The copy must match the data word for word and contain no pictures.

____________________

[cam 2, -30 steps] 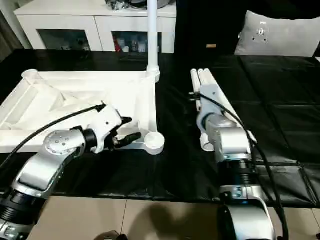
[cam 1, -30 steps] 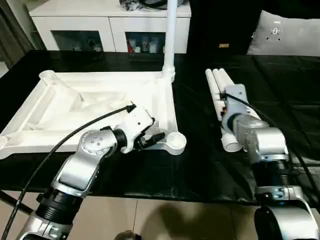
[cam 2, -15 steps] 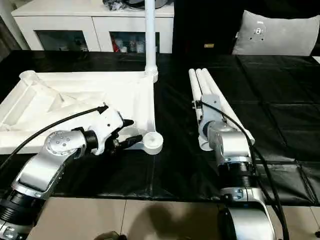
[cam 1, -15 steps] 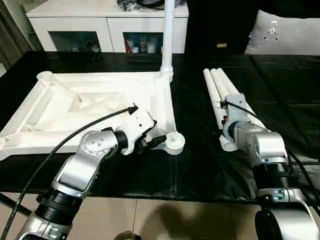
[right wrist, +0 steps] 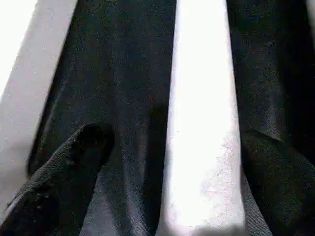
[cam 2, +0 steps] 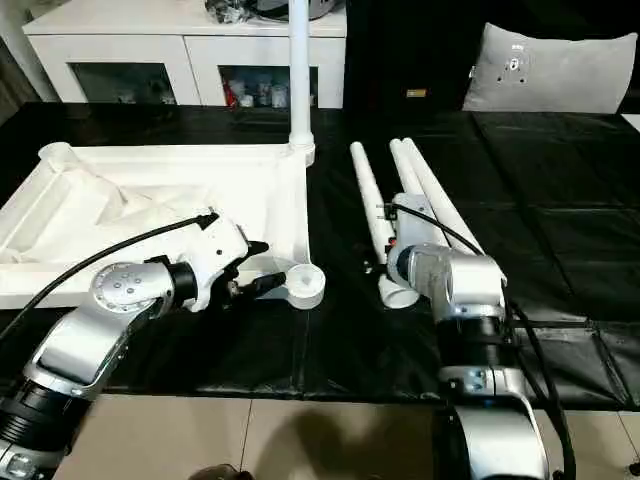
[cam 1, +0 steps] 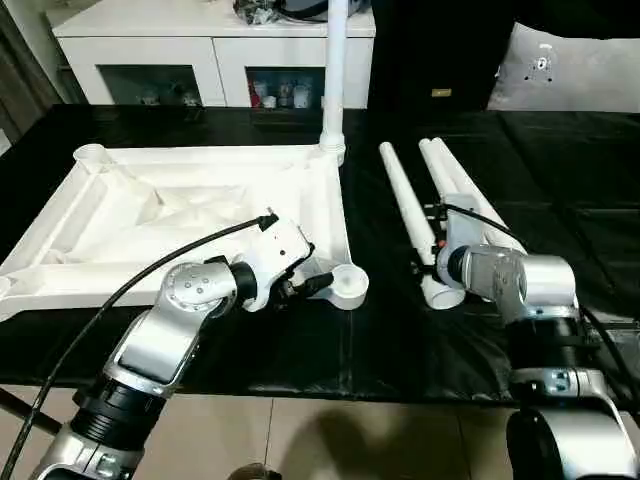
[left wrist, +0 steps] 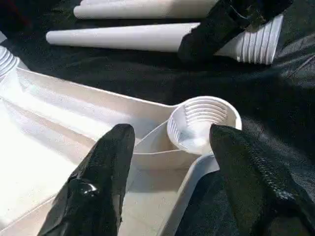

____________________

▸ Result below:
[cam 2, -30 steps] 
[cam 1, -30 steps] 
[cam 2, -15 steps] 
[cam 1, -15 steps] 
[right wrist, +0 steps] 
[cam 2, +0 steps] 
[cam 1, +0 steps] 
[left wrist, +0 steps] 

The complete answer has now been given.